With more people than ever before cutting back or even going alcohol-free, being off the booze has become a bit of a trend. If you’re not considering a teetotal lifestyle, should you be? Motivated by health and frugal budgets, the number of UK adults who say they drink alcohol is at the lowest level on record.
Sam Chambers, a member of online alcohol support community Club Soda, gave up drinking two-and-a-half years ago and hasn’t looked back since – we got the lowdown and found out why…
What prompted the change?
I gave up alcohol after a bad breakup. I was so upset afterwards, I drunkenly called my ex and had no recollection of the conversation. Apparently, a lot of the things I had said were really nasty and mean, which was very out of character for me. I was so upset by the whole thing I went to stay with my parents and had another night of getting drunk and crying, which ended with me chucking my phone down the loo and passing out in bed.
Every time I had a drink I would end up getting drunk, and the next day I wouldn’t have any idea what I’d done – it was getting to a point that I was using alcohol in a negative way and my body was physically pleading with me to stop. I realised I was bored of my behaviour and had two choices: to carry on using alcohol in that way, or to give up completely.
Have you found exercising control difficult?
There were a few occasions last year where I tried to moderate my drinking, but in the end, I felt that it was taking too much effort because my relationship with alcohol was so complex. Thinking back, when I did drink, I never really had control. Like many people, after three drinks I found it difficult to stop myself – I wanted to drink more, and get drunk. That was hard to face and accept.
How much did you drink before going teetotal?
I wouldn't drink regularly, but when I did drink (at most social occasions) I tended to go over the top. Always the drunk silly one, always up for a party, I would carry on until the next day and ended up in some mad situations.
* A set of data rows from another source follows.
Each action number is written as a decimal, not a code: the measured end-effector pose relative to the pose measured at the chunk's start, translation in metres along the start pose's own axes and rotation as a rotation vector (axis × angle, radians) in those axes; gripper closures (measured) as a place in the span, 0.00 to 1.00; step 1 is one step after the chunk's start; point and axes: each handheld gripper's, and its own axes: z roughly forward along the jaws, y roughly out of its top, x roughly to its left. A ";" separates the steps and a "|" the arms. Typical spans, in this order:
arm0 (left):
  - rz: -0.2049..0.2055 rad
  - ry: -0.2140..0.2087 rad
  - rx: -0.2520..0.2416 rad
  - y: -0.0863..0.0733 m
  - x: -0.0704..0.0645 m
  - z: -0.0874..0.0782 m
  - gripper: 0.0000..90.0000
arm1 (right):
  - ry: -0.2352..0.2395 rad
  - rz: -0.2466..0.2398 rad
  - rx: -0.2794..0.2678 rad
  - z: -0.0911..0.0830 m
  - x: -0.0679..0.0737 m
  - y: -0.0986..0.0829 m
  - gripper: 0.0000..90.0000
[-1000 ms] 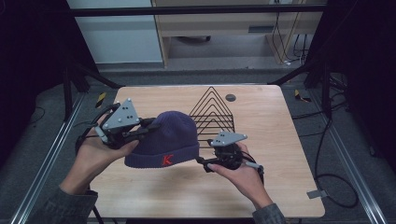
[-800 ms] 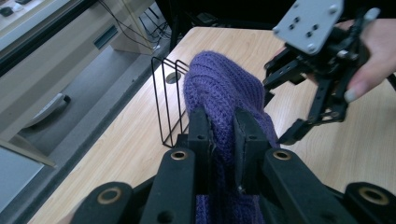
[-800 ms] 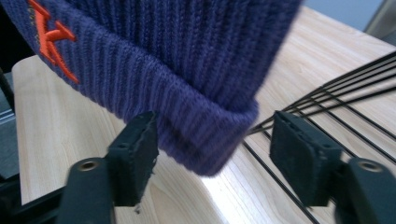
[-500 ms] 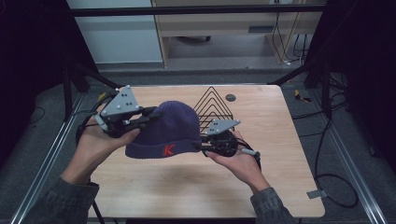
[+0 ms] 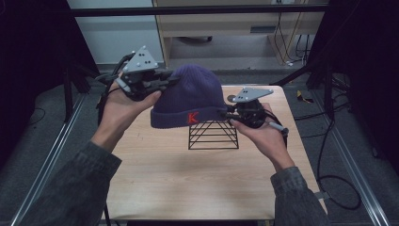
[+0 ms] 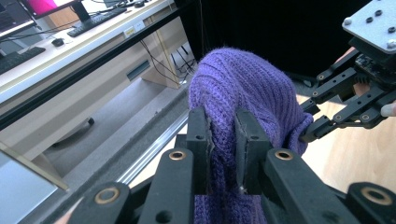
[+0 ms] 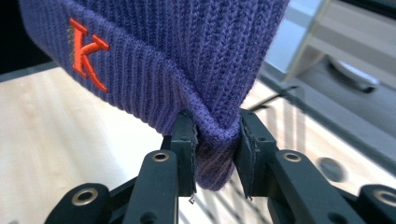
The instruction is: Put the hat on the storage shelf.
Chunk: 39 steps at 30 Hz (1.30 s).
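The purple hat (image 5: 190, 99) has been lifted since the earlier frames: half a second ago it sat low, just in front of the wire rack (image 5: 212, 134), and it is now held in the air above the rack, clear of the table (image 5: 188, 179). Both grippers have been raised with it. The hat is stretched between them, its red letter K facing the person. The left gripper (image 6: 223, 144) is clamped on a fold of knit at the hat's side, the fabric pinched between its narrow jaws. The right gripper (image 7: 215, 140) is clamped on the folded brim at the opposite edge, above the rack's right end.
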 end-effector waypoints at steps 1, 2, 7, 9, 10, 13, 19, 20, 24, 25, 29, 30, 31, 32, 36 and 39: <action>-0.007 -0.003 -0.006 0.004 0.004 0.011 0.86 | -0.026 0.009 0.002 -0.001 -0.011 0.001 0.79; -0.009 -0.005 -0.011 0.005 0.005 0.018 0.86 | -0.035 0.011 0.001 -0.001 -0.015 0.001 0.79; -0.014 -0.007 -0.002 0.006 0.009 0.041 0.86 | -0.081 0.034 0.008 0.000 -0.033 -0.004 0.79; -0.016 -0.008 0.001 0.004 0.009 0.048 0.86 | -0.094 0.031 0.015 0.002 -0.035 -0.006 0.79; -0.019 -0.008 0.004 0.004 0.010 0.051 0.86 | -0.104 0.032 0.024 0.004 -0.038 -0.009 0.79; -0.031 -0.012 0.006 0.001 0.011 0.061 0.86 | -0.116 0.042 0.033 0.008 -0.043 -0.015 0.79; -0.047 -0.018 0.022 -0.004 0.010 0.076 0.86 | -0.104 0.051 0.051 0.006 -0.046 -0.024 0.79; -0.053 -0.020 0.020 -0.004 0.010 0.077 0.86 | -0.103 0.055 0.056 0.005 -0.046 -0.025 0.79; -0.057 -0.025 0.023 -0.007 0.008 0.080 0.86 | -0.093 0.061 0.069 0.003 -0.047 -0.027 0.79; -0.061 -0.028 0.028 -0.008 0.007 0.081 0.85 | -0.091 0.058 0.078 0.003 -0.047 -0.028 0.79; -0.059 -0.029 0.034 -0.009 0.006 0.085 0.85 | -0.086 0.058 0.094 0.005 -0.046 -0.032 0.79; -0.058 -0.029 0.034 -0.009 0.006 0.085 0.85 | -0.088 0.055 0.099 0.006 -0.045 -0.033 0.79; -0.056 -0.028 0.036 -0.009 0.005 0.086 0.85 | -0.087 0.057 0.101 0.006 -0.045 -0.033 0.79; -0.058 -0.029 0.035 -0.009 0.004 0.087 0.85 | -0.090 0.057 0.106 0.006 -0.046 -0.035 0.79; -0.061 -0.030 0.039 -0.012 0.002 0.088 0.85 | -0.091 0.059 0.113 0.006 -0.047 -0.036 0.79; -0.062 -0.029 0.048 -0.017 0.000 0.092 0.85 | -0.095 0.050 0.133 0.007 -0.045 -0.039 0.79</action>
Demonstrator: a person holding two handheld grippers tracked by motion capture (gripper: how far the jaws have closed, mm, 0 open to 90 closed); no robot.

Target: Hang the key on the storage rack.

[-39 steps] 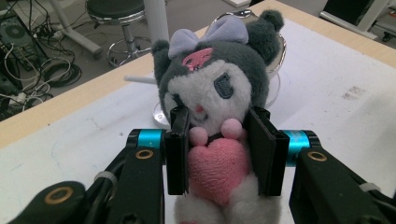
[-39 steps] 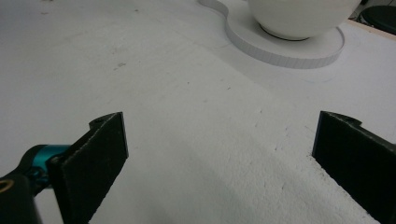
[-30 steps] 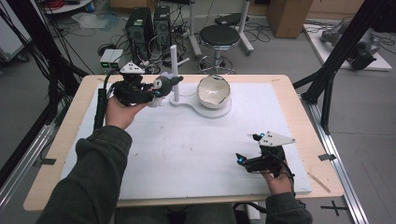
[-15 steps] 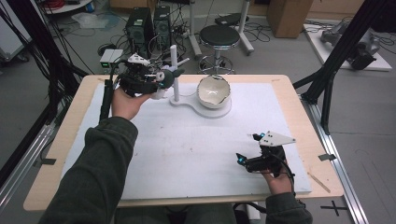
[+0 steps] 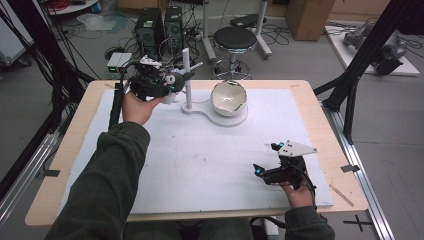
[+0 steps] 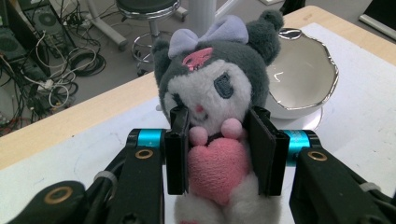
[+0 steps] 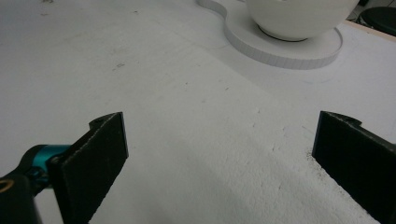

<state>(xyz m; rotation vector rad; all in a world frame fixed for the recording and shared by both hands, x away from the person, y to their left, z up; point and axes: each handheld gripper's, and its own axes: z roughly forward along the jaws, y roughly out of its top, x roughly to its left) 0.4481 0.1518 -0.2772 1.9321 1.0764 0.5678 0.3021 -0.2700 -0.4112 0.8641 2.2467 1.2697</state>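
Observation:
A grey and white plush toy with a lilac bow and a pink heart is clamped at its middle by my left gripper. In the high view that left gripper holds the plush toy above the table's far left, beside the white post of a stand. A white bowl with a jagged rim sits on the stand's base, to the right of the post; the bowl lies just behind the toy. My right gripper rests near the front right, jaws wide apart over bare white mat.
The white mat covers most of the wooden table. The stand's base and bowl lie ahead of my right gripper. Beyond the far edge stand a black stool, computer towers and loose cables.
My left gripper has carried the plush toy up and to the right, closer to the stand's post. The right gripper has stayed where it was.

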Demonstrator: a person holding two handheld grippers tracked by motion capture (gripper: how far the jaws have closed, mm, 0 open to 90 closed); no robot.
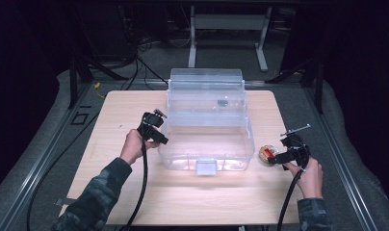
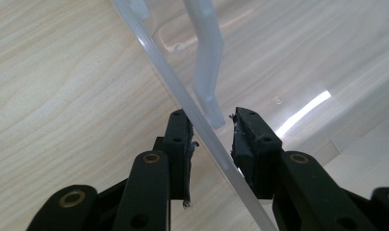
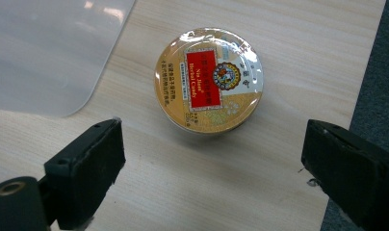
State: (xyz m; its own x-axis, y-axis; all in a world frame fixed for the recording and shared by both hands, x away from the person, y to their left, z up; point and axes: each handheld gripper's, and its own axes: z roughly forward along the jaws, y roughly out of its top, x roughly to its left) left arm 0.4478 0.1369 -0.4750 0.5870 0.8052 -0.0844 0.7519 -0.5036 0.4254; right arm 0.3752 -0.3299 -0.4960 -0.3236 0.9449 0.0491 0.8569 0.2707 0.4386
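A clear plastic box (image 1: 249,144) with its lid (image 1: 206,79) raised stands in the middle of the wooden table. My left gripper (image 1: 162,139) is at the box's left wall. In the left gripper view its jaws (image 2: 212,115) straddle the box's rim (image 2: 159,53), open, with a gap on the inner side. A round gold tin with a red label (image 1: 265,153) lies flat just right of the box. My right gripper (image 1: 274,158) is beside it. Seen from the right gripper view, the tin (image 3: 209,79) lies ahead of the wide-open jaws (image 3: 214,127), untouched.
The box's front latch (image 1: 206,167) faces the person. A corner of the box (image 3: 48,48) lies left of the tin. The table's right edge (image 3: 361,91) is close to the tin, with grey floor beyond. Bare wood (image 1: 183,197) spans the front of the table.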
I would always drink to get drunk and struggled to limit myself.
I used to love the feeling of being out of control and not knowing how the night would end up, but as I got older that scared me. Once I started getting blackouts when I drank, I knew I had to stop.
Eye-catching drinks that taste great.
Eye-catching drinks that taste great.
Did you find it hard to cut alcohol out altogether?
It was difficult socialising, particularly with friends who love to drink, because I was scared of the temptation. To overcome this, I turned to the internet for tips and found Club Soda – it had only been running a short while but I felt an instant connection with others on the site who, like me, weren’t alcohol dependent as such, just idiotic with booze.
Attending meetups, volunteering and chatting with others online really made going alcohol-free much easier. It made me feel like I was part of something really cool, rather than feeling weird because I didn’t drink. I also read books including Jason Vales’ Kick the Drink Easily, Annie Grace's This Naked Mind and Lucy Rocca's Calling Time on Wine Time.
Were your friends and family supportive?
Yes, they were incredibly supportive and actually seemed somewhat relieved; once I told them I was no longer a drinker they were all: "phew, you’re a nightmare when you drink, and you're so funny and lovely sober." That shocked me a bit, but equally it helped with my transition.
Admittedly, when you make a choice like this, you start to realise who your real friends are. I had to slowly weed out those who were a negative influence and stopped spending time with people who drank too much.
What benefits have you noticed?
There are too many to list but, in essence, my life has changed for the better. I am much happier in myself and can return home after a night out with my self-esteem intact. Friends, family and colleagues can see how much more content I am, and it has started to have a rippling effect – loads of my friends have now curbed their drinking or stopped completely to support me.
What advice would you give someone who is considering cutting down or ditching the booze?
Read everything you can about a teetotal lifestyle and start writing about why you might want to stop or moderate, to get a clearer perspective. Also, you have to manage your expectations if you do stop drinking as it can be quite a bumpy road, so much revolves around drinking in our society that you need to be prepared to feel like the odd one out sometimes.
Not drinking at social engagements can be tough – years of learning that alcohol is the way to enjoy yourself and unwind are hard to counter – but remind yourself why you want to change things and celebrate your achievements. Get involved in sober events, or try new things – take a class or start exercising.